Q: I've been trying to sell my house for a while and although we've had lots of viewers, no one has made an offer. I know the economy is putting people off and the market in our area is definitely flat but I'm getting worried.
I need money to help out my parents as well as my son who should be going to university in October. I will have enough equity left over to buy somewhere else so I can afford to drop the price a little. However, I've been contacted by a company offering to buy my house quickly for cash and am wondering if this is a good option or is there anything I should be wary of. Have you come across these please and if so are they reputable?
A: There has been a rise in the number of companies offering homeowners a quick sale. They spot properties that have been on the market for a while and offer their services when they think the seller will be getting desperate. The problem is that, as exposed recently in The Independent on Sunday, you are likely to get a poor valuation. They want to sell the property on for as big a profit as possible and can afford to wait for a buyer.
The National Association of Estate Agents has reported that it has seen a rise in door-to-door selling and website advertising by these companies, offering to buy houses in any condition within 24 hours. It's often people in dire financial situations who are targeted and they may be pressurised into making quick decisions. Often the legal fees are covered by the price offered which seems attractive but the speed and lack of fees is offset by the low valuation. You have had your property valued by an estate agent who is obliged to give you a reasonable market valuation so you know what you stand to lose. The choice is yours.

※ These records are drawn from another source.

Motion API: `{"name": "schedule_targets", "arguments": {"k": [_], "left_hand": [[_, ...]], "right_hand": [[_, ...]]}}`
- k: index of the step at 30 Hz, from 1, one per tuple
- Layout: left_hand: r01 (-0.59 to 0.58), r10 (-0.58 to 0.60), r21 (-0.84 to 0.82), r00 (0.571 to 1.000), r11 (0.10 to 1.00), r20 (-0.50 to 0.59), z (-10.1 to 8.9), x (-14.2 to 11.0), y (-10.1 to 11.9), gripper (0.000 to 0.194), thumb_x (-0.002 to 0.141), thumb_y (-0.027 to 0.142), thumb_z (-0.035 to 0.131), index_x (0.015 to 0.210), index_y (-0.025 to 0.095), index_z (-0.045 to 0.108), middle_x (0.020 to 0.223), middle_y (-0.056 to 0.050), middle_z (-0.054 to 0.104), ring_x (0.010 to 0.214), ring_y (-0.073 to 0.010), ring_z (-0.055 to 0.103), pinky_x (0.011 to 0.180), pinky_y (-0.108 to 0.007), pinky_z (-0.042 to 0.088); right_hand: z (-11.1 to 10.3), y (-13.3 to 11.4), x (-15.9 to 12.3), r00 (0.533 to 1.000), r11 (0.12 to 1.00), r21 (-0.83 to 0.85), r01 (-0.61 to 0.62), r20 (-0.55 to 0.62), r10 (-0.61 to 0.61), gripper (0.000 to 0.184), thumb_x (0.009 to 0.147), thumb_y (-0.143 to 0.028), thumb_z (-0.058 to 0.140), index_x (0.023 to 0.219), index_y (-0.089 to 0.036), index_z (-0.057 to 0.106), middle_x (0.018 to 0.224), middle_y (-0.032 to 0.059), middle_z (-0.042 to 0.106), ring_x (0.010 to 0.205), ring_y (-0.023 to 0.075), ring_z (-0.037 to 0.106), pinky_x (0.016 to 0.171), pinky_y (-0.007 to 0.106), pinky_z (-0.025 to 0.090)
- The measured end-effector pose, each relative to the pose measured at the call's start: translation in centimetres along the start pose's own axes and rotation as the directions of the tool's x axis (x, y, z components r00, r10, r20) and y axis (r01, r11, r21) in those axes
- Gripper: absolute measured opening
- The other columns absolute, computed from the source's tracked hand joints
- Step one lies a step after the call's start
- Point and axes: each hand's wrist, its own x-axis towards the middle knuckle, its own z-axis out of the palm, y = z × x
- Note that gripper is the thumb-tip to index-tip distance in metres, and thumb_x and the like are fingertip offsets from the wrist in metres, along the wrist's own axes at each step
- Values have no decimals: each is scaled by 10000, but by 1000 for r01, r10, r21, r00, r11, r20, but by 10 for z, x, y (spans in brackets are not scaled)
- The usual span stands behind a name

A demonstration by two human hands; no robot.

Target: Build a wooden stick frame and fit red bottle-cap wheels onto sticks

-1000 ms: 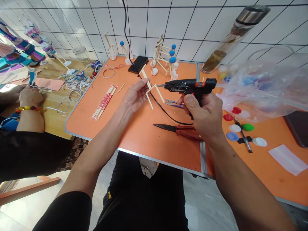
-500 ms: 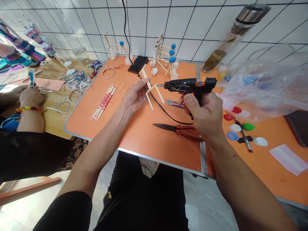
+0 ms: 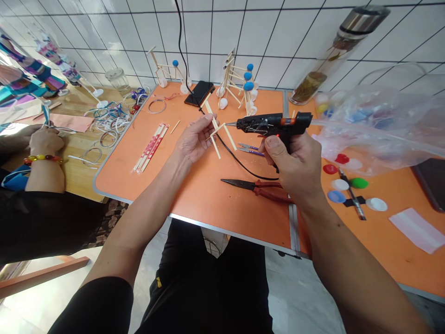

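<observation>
A tiled wall (image 3: pixel 264 46) stands at twelve o'clock behind an orange table (image 3: pixel 225 204), clock positions being read from the stick frame (image 3: pixel 219 129) held above the table. A clear plastic bag (image 3: pixel 385 127) lies at three o'clock; a tall bottle (image 3: pixel 332 55) stands at two. The right hand (image 3: pixel 299 160), between three and four o'clock, wraps round the handle of a black glue gun (image 3: pixel 267 124), whose nozzle points toward nine, its tip at a corner of the frame; contact cannot be told. The left hand (image 3: pixel 196 135), at nine o'clock, is narrowed to a pinch on the frame. The larger stick model (image 3: pixel 248 86) stands at one o'clock, the smaller stick model (image 3: pixel 175 63) at eleven. Pliers (image 3: pixel 255 185) lie at five o'clock, a phone (image 3: pixel 205 90) at eleven, packeted sticks (image 3: pixel 148 147) between eight and nine. Snips (image 3: pixel 256 152) lie at four o'clock, bottle caps (image 3: pixel 359 183) farther out that way. A short loose stick (image 3: pixel 175 127) lies at nine, beyond the left hand.
</observation>
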Motion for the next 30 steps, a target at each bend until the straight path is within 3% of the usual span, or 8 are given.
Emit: {"name": "schedule_targets", "arguments": {"k": [20, 30], "left_hand": [[-9, 9, 2, 1000, 1000, 10, 2, -3, 1, 174, 1028, 340, 921, 933, 218, 840, 859, -9, 855, 719, -104, 770, 641, -201, 584], [18, -17, 12, 1000, 1000, -25, 4, -7, 4, 128, 1036, 293, 910, 945, 218, 860, 890, -22, 870, 818, -132, 821, 735, -226, 612]], "right_hand": [[0, -4, 0, 1000, 1000, -18, 10, 4, -10, 544, 1058, -817, 797, 911, -297, 733, 690, -4, 592, 631, 199, 495, 620, 394, 397], [1, -4, 1, 1000, 1000, -19, -2, 1, 2, 581, 1035, -866, 788, 925, -300, 710, 681, -13, 564, 637, 203, 471, 621, 390, 355]]}}
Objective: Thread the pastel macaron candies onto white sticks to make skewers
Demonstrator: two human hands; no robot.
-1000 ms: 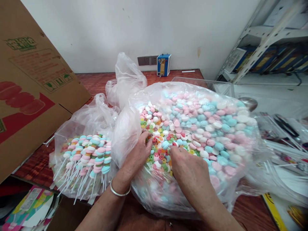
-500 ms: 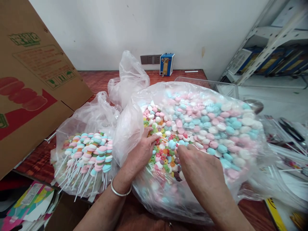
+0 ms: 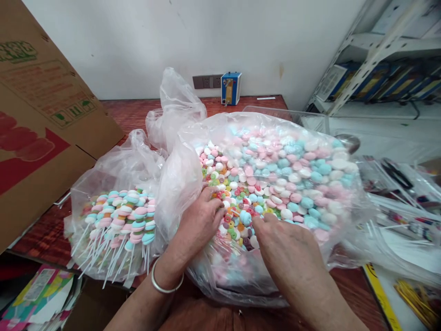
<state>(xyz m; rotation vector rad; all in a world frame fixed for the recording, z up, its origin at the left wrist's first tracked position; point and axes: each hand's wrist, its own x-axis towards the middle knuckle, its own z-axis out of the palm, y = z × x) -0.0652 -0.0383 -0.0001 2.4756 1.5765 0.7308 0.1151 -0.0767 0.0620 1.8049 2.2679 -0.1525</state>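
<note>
A large clear plastic bag (image 3: 241,294) lies open, full of pink, blue and white marshmallow candies (image 3: 306,202) with small ring-shaped gummies (image 3: 234,232) mixed in. Over the gummies at the bag's left side is my left hand (image 3: 203,214), its fingers curled in; what they pinch, if anything, is unclear. My right hand (image 3: 285,248) is closed. Right at its fingertips sits a blue candy piece (image 3: 245,217) with orange beside it, seemingly on a stick hidden by the hand. Left of the hands, a smaller bag (image 3: 113,165) holds finished-looking candy skewers (image 3: 120,216) with white sticks.
A cardboard box (image 3: 51,105) stands at the left on the red-brown table (image 3: 120,112). Against the wall are a small blue device (image 3: 231,88) and sockets (image 3: 206,82). At the right are packets with black-handled scissors (image 3: 396,174) and a metal shelf (image 3: 361,69).
The left fingers, stretched over the candies before, have curled in. My right hand stays closed by the blue candy piece. The whole view has shifted slightly.
</note>
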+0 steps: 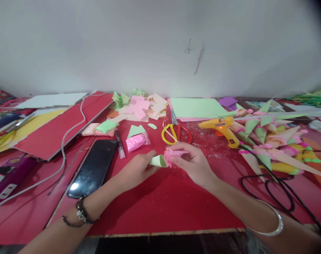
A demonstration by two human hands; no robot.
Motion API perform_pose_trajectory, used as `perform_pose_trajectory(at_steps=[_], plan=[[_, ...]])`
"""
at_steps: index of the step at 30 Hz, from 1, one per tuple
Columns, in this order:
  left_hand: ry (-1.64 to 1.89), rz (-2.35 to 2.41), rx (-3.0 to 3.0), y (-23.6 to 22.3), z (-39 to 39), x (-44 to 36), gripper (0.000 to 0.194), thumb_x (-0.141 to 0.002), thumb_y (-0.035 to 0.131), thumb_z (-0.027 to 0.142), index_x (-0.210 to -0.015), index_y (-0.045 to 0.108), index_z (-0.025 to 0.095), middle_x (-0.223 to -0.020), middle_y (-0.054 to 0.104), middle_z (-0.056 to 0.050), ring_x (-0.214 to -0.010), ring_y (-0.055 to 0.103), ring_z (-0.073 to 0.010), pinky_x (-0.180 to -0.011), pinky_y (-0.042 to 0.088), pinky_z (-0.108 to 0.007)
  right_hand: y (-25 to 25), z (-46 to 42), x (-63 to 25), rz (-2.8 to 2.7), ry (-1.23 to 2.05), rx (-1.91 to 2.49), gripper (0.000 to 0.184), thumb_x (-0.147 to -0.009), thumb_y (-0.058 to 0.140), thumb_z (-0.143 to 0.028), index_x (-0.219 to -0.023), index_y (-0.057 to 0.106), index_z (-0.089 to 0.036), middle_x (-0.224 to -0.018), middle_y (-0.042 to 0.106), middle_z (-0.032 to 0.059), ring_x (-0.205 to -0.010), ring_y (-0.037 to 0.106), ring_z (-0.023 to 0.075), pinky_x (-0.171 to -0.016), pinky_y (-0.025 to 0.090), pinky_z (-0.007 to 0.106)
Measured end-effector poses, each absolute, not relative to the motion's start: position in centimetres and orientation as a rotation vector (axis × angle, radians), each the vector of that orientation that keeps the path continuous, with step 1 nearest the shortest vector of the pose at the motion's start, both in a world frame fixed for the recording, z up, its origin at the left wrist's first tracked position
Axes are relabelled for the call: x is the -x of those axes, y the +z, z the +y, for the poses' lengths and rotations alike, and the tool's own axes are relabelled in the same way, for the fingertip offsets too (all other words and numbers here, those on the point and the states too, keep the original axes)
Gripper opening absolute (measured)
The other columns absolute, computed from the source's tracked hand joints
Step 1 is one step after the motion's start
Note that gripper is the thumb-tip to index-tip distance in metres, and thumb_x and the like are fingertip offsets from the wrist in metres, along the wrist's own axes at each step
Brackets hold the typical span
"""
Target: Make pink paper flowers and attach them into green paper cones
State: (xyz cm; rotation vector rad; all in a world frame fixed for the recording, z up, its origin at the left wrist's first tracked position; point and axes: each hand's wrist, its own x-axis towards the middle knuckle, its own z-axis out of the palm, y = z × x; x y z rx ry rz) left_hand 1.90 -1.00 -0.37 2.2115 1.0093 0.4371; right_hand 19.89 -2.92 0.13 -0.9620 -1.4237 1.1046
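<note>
Over the middle of the red table, my left hand (143, 165) is closed around a rolled pale green paper cone (158, 161), its open mouth turned to the right. Pinched in my right hand (190, 160) is a pink paper flower (173, 156), right at the mouth of the cone. Whether the two touch inside cannot be made out. Just behind my hands lie scissors (173, 134) with yellow and red handles and a packet of pink clay (136, 141). Green paper scraps (136, 131) sit behind the packet.
On the right, a yellow glue gun (222, 127) with a black cord (277, 180) lies near a pile of paper cone flowers (266, 135). A phone (93, 168), a pen (120, 144) and a purple power strip (10, 180) are left. Green sheets (197, 107) lie behind.
</note>
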Motion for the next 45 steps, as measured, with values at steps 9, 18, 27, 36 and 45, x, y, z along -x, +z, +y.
perform_pose_trajectory(at_steps=[9, 18, 27, 36, 45], plan=[[0.497, 0.944, -2.118, 0.04, -1.63, -2.38, 0.011, -0.081, 0.042, 0.022, -0.088, 0.049, 0.016, -0.08, 0.058, -0.001, -0.068, 0.051, -0.0118, -0.06, 0.039, -0.022, -0.16, -3.17, -19.43, -1.487, 1.081, 0.872, 0.011, -0.068, 0.064, -0.019, -0.078, 0.062, -0.024, -0.079, 0.055, -0.0003, -0.075, 0.055, 0.0111, -0.067, 0.047, 0.024], [0.473, 0.97, -2.124, -0.01, -1.77, -2.36, 0.014, -0.08, 0.042, 0.02, -0.092, 0.048, 0.015, -0.083, 0.058, -0.002, -0.07, 0.053, -0.0131, -0.062, 0.04, -0.024, -0.34, -3.32, -19.63, -1.634, 0.997, 0.844, 0.012, -0.073, 0.06, -0.02, -0.084, 0.062, -0.025, -0.084, 0.051, 0.0014, -0.079, 0.052, 0.0129, -0.064, 0.046, 0.025], [0.464, 1.004, -2.121, -0.1, -1.8, -2.35, 0.012, -0.079, 0.042, 0.02, -0.09, 0.046, 0.016, -0.081, 0.057, -0.002, -0.069, 0.054, -0.0138, -0.061, 0.04, -0.024, 0.19, -3.52, -19.44, -1.667, 0.983, 0.923, 0.007, -0.077, 0.055, -0.025, -0.081, 0.059, -0.022, -0.085, 0.052, 0.0026, -0.074, 0.054, 0.0113, -0.058, 0.047, 0.022], [0.482, 1.037, -2.11, 0.02, -1.91, -2.4, 0.011, -0.078, 0.043, 0.019, -0.088, 0.047, 0.017, -0.079, 0.058, -0.001, -0.066, 0.054, -0.0131, -0.058, 0.038, -0.023, 0.17, -3.46, -19.57, -1.728, 0.834, 0.961, 0.009, -0.077, 0.055, -0.025, -0.086, 0.057, -0.023, -0.084, 0.059, 0.0019, -0.078, 0.056, 0.0134, -0.065, 0.046, 0.025], [0.496, 1.088, -2.215, -0.23, -1.78, -2.28, 0.006, -0.076, 0.044, 0.02, -0.081, 0.044, 0.017, -0.067, 0.053, 0.001, -0.057, 0.049, -0.0112, -0.05, 0.033, -0.021, -0.05, -3.29, -19.59, -1.678, 0.921, 0.897, 0.002, -0.076, 0.056, -0.022, -0.078, 0.055, -0.021, -0.079, 0.054, 0.001, -0.072, 0.055, 0.0116, -0.062, 0.047, 0.025]])
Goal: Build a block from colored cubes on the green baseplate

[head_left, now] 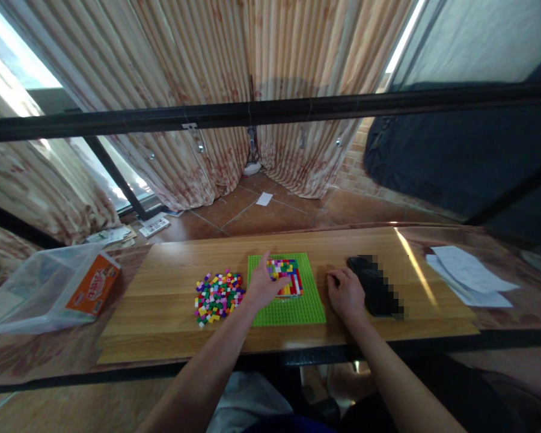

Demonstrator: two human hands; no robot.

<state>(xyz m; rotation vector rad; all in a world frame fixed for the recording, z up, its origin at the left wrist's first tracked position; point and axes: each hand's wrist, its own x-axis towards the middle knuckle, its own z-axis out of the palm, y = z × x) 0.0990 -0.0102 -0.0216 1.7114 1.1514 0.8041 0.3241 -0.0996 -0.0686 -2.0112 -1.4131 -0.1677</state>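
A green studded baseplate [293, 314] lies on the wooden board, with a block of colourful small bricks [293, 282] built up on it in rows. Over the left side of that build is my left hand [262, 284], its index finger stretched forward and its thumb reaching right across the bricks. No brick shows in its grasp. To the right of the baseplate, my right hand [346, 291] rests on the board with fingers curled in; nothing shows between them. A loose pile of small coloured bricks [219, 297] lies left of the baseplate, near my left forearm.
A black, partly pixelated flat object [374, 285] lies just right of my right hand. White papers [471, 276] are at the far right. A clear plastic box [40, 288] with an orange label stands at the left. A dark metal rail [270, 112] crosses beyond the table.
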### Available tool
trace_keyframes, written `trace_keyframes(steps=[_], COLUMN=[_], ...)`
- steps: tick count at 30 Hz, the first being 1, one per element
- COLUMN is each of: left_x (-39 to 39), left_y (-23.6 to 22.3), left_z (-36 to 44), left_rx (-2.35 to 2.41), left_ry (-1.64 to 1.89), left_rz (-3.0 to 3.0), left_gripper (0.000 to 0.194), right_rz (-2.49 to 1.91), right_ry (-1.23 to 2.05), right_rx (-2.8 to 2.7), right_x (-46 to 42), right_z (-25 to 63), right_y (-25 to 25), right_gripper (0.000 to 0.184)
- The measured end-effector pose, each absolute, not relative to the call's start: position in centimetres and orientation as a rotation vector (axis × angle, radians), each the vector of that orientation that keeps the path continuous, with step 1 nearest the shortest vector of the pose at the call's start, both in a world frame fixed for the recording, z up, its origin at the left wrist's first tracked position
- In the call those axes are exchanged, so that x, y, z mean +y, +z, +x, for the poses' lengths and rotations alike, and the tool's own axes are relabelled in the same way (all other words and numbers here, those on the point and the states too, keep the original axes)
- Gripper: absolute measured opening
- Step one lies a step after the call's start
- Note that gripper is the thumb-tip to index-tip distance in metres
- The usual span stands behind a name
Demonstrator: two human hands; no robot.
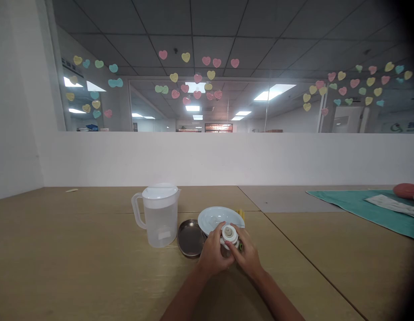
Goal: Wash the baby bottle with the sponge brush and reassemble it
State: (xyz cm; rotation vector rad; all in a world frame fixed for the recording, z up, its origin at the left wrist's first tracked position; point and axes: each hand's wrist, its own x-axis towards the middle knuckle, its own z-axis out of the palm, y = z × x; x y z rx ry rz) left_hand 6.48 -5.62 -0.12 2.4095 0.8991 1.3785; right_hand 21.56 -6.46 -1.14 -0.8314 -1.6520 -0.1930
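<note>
Both hands are wrapped round a small white bottle-like thing with a round top and a pale nozzle point(229, 232), tilted toward me. My left hand point(213, 253) grips its left side. On the right, my right hand point(248, 255) closes round it, with the thumb across the front of the white ring. Its lower part is hidden by my fingers. Just behind the hands stands a pale blue bowl point(207, 216) with something clear and glossy inside. A dark round metal tray point(190, 238) lies left of my left hand, partly under the bowl's edge.
A clear plastic pitcher point(161, 223) with a white lid stands left of the tray. Something yellow point(240, 214) shows behind the bowl. A teal cloth point(347, 200) lies far right, bearing a white cloth and a red object point(406, 191). A white wall point(193, 158) rises behind the table.
</note>
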Motion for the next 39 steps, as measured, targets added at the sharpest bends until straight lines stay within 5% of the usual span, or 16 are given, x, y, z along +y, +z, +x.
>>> trace_keyframes(steps=[7, 16, 39], left_x=[-5.8, -5.7, -6.0], left_y=[0.0, -0.2, 0.3], left_z=[6.6, 6.6, 6.5], left_rx=[0.936, 0.98, 0.972], left_ry=[1.373, 1.382, 1.351], left_rz=[2.416, 2.437, 2.491], left_gripper=[0.08, 0.078, 0.069], right_rz=[-0.849, -0.698, -0.795], right_ry=[-0.387, 0.111, 0.647], right_rx=[-1.355, -0.772, -1.073], right_x=[-5.4, -5.7, -3.5], right_z=[21.7, 21.6, 22.1], right_y=[-3.2, -0.2, -1.5], right_gripper=[0.049, 0.069, 0.063])
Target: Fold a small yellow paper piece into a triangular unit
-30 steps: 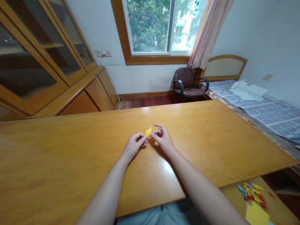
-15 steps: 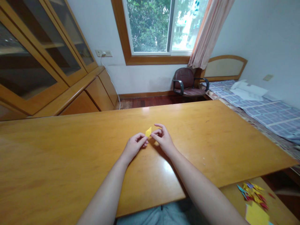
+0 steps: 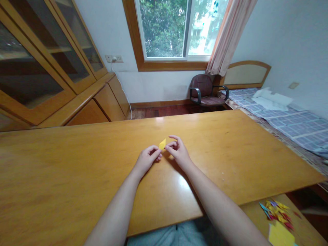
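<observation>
A small piece of folded yellow paper (image 3: pixel 162 144), pointed at its top, is held up just above the wooden table (image 3: pixel 77 164). My left hand (image 3: pixel 150 155) pinches its lower left edge between thumb and fingers. From the other side, my right hand (image 3: pixel 177 149) closes thumb and a finger on its lower right edge, with the index finger raised and curved away. The fingertips cover the lower part of the paper, so its underside folds are hidden.
On a lower surface at bottom right lie several folded colored papers (image 3: pixel 278 212) beside a stack of yellow paper sheets (image 3: pixel 281 235). A brown armchair (image 3: pixel 202 89) stands beyond the table, a bed (image 3: pixel 289 119) to the right, a glass-door cabinet (image 3: pixel 69 87) to the left.
</observation>
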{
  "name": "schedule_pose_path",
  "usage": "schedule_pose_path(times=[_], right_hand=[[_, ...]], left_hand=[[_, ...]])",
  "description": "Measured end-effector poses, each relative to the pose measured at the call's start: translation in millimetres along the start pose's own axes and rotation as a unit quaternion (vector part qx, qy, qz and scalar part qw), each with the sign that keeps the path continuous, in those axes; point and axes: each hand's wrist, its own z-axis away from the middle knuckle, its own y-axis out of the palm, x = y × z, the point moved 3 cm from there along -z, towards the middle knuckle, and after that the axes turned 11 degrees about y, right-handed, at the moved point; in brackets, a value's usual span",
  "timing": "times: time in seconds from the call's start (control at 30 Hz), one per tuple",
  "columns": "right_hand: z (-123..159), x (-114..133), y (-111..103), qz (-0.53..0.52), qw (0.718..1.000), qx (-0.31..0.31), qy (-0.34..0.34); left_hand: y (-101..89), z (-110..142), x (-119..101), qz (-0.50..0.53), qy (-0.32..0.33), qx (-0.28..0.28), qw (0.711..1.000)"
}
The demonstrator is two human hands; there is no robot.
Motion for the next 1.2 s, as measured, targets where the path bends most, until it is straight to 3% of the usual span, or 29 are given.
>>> schedule_pose_path(times=[1.2], right_hand=[[0.3,1.2,0.1,0.006,1.0,-0.004,0.002]], left_hand=[[0.1,-0.4,1.5,-0.001,0.002,0.002,1.0]])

Have you thought about putting the property on the market with another agent or perhaps with several agents at the same time? Although you will usually have to pay a higher fee, you may get wider coverage on websites and in local agents' windows. Your current agent may simply not be reaching the right would-be buyers.
However, as several people have viewed, perhaps you are being unrealistic about the price – a relatively small reduction is often enough to get a buyer.
Other suggestions: consider putting your home up for auction; if you are over-50 you could look into an equity release scheme might give you; ask your lender about remortgaging so that your monthly payments are reduced; or make the house earn you some cash by letting out rooms.
Think about all of these options and don't be pressured into making a decision.
Q: I bought two sofas in a sale six weeks ago. They were paid for at the time and delivered this week but when the delivery people tried to get them into the house they couldn't get the bigger one through the door, so they took it back.
Now the company won't give me all of my money back. The manager says I should have measured the door before I ordered. I feel that as they are standard sizes and colours and they are making the same ones all the time they should take them back and sell them to someone else and give me the money back. Where do I stand?
A: I think you may have to negotiate on this. The shop does not have to give you a refund. There is nothing wrong with the sofas, they are what you ordered and so you really can't demand a refund.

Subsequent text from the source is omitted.